Exaggeration is the universal media bias. Hysteria sells and is also a form of personal signaling. No wonder 2022 was another busy year for hyperbole.
When Republicans (or, for that matter, Democrats) cast doubt on election outcomes they may be full of baloney, but they aren’t “fascists” who denigrate elections rather than demand that they be fair. Hysterical claims about the “death of democracy” had to be rapidly walked back everywhere after Democrats had a good midterm and evidence accumulated that “stop the steal” mainly undermined the appeal of its author. Perhaps the best sentence about the modest contribution of the Jan. 6 Committee came from a European observer who reminded us that, after all, “what threatens democracy is not erroneous beliefs or fake news but a social and economic crisis that political elites are incapable or unwilling to address.”
Reverse hysteria also got a workout in 2022, as the media hysterically proclaimed
John Durham
a failure for non-hysterically going about the job he accepted, namely examining the FBI’s actions in the Trump-Russia investigation without going overboard with criminal allegations.
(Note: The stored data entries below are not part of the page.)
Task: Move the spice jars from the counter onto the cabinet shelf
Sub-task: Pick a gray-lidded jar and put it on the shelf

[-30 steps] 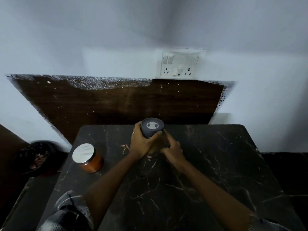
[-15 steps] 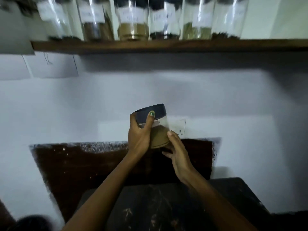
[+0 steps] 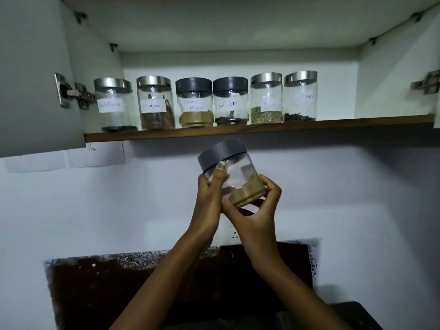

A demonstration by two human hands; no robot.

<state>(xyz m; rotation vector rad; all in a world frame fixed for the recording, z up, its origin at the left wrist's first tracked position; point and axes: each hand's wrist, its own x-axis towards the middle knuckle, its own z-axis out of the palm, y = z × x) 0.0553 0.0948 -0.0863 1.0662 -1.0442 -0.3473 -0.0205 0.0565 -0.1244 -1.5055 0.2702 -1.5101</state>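
The clear glass spice jar with a dark grey lid, lifted off the worktop, now tilts at frame centre just below the wooden cabinet shelf; left hand and right hand fingers stay clamped round it, placement next

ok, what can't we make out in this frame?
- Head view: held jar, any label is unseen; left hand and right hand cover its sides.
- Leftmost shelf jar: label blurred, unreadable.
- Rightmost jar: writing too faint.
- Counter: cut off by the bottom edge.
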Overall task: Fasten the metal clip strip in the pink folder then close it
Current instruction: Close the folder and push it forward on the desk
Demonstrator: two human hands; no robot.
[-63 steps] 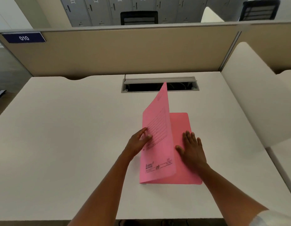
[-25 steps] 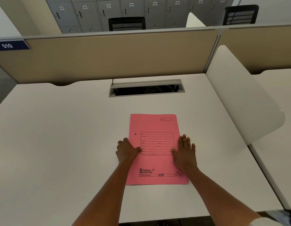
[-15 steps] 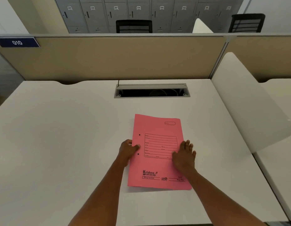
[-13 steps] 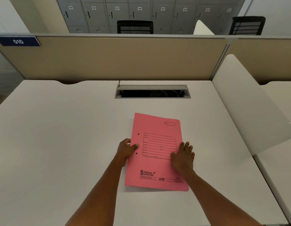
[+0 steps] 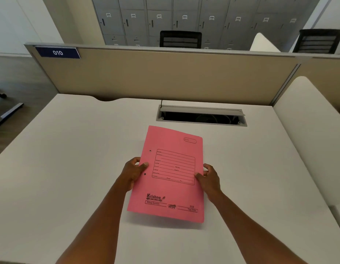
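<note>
The pink folder is closed, its printed front cover facing up, and it is held a little above the white desk, casting a shadow below its near edge. My left hand grips its left edge, thumb on top between two small punched holes. My right hand grips the right edge, thumb on the cover. The metal clip strip is hidden inside the folder.
An open cable tray slot lies in the desk just beyond the folder. A beige partition bounds the far edge, and a white rounded divider stands at the right. Chairs and grey lockers are behind.
The front cover was swung shut and pressed flat by both hands. Since then both hands have gripped the folder's side edges and lifted it slightly off the desk, tilted a little clockwise.
</note>
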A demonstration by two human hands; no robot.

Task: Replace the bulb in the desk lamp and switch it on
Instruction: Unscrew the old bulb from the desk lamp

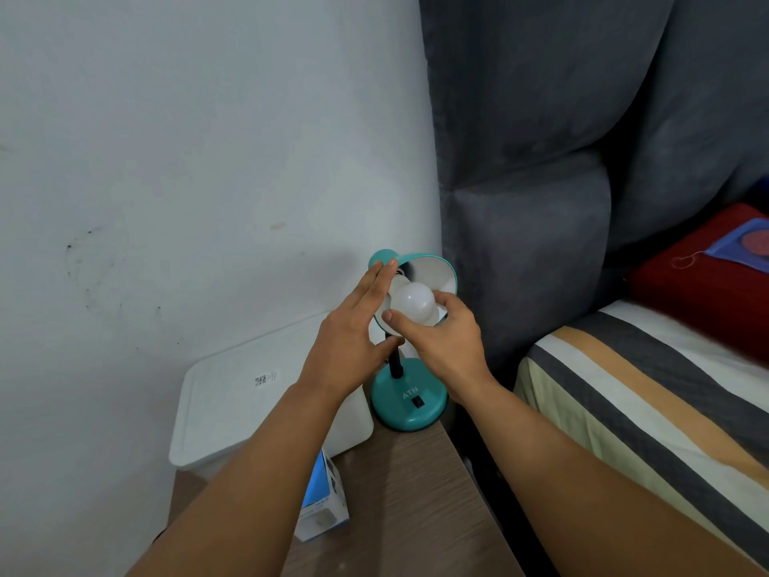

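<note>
A teal desk lamp stands on the wooden bedside table, its round base [410, 403] carrying a black rocker switch [417, 403]. Its teal shade [432, 272] is tilted up toward me, white inside. A white bulb [413, 304] sits in the mouth of the shade. My right hand [441, 339] grips the bulb from below, thumb on its left side and fingers on its right. My left hand [353, 331] lies flat against the shade's left side, fingers stretched up to its top and thumb near the black neck. The socket is hidden behind the bulb.
A white lidded plastic box [233, 406] sits on the table [416, 493] left of the lamp. A blue and white bulb carton [322, 505] lies partly under my left forearm. A grey padded headboard [520, 202] and a striped bed [645, 410] are on the right.
</note>
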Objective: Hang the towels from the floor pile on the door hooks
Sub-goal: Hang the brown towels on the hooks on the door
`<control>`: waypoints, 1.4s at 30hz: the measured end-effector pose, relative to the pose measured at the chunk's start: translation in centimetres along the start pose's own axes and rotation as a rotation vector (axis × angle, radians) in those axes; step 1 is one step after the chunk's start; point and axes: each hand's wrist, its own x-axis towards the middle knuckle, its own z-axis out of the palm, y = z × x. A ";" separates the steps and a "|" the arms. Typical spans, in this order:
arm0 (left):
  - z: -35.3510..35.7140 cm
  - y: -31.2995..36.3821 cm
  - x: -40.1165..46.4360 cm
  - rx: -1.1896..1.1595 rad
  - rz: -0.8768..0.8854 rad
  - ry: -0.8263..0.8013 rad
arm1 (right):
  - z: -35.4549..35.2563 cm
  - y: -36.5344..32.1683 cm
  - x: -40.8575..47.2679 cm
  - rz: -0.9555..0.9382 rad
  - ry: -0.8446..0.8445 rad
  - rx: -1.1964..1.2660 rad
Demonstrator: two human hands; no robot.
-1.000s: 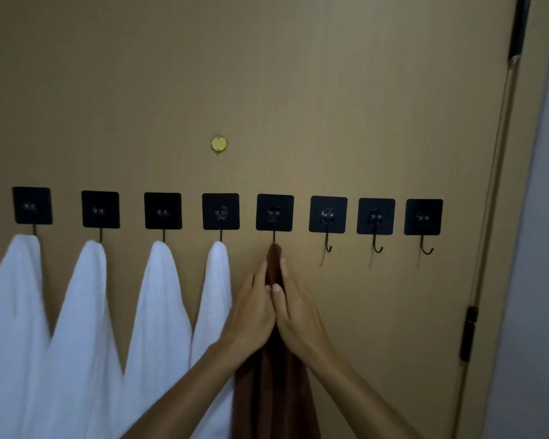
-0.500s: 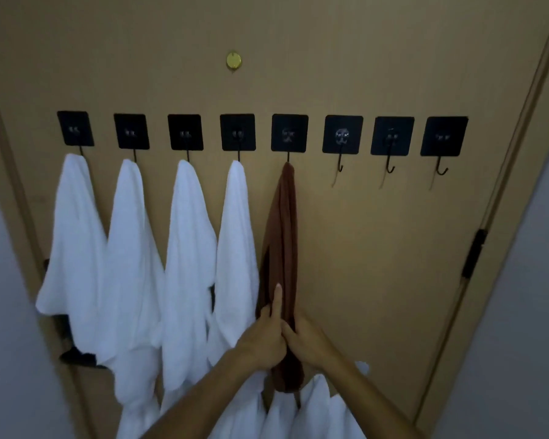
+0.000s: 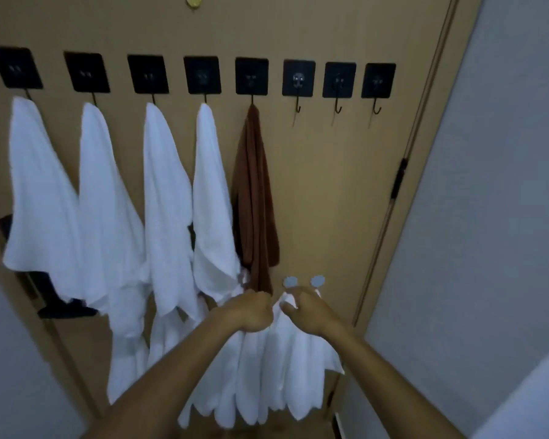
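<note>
A brown towel [image 3: 255, 198] hangs from the fifth black hook pad [image 3: 251, 76] on the tan door [image 3: 324, 185]. White towels [image 3: 42, 191] hang from the four hooks to its left. Three bare hooks [image 3: 338, 106] follow on its right. Both my hands are low, below the brown towel and off it. My left hand [image 3: 253, 312] has its fingers curled in, and I see nothing in it. My right hand [image 3: 306, 312] is curled against the top of a lower white towel [image 3: 286, 369]; whether it pinches the cloth is unclear.
A lower row of white towels hangs beneath my hands, with two small grey round hooks [image 3: 289, 282] just above them. Grey walls [image 3: 488, 217] close in on both sides. A dark door handle [image 3: 45, 289] sticks out behind the left towels. The floor pile is out of view.
Both hands slid down the brown towel and came off its lower end. The view dropped and pulled back, bringing the lower row of white towels into sight.
</note>
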 end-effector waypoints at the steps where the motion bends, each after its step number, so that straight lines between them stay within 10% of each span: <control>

The reverse hysteria was the media’s way of continuing to ignore the accumulating picture drawn now by two sets of Justice Department investigators, of an FBI that repeatedly invoked dubious or false “Russian intelligence” to meddle in domestic presidential politics between 2016 and 2020. Notice that Republicans, in their own account, leave out the single most consequential of these episodes, the FBI meddling in 2016 that backfired and likely defeated
Hillary Clinton.
Reverse hysteria helped to obscure another important story. Police killings of blacks, while gaining saturation coverage, actually are a smaller share of all black homicides than for other racial groups. That share likely got even smaller in 2022 for a horrifying reason: an increase in black homicides overall. One study found that while gun homicides of white males remained flat at roughly 3 per 100,000, they jumped an astonishing 60% for black males in the previous two years, to 56 per 100,000.
This phenomenon, apparently related to a crisis in black-police relations after the
George Floyd
murder, goes unmentioned by many for whom putatively “black lives…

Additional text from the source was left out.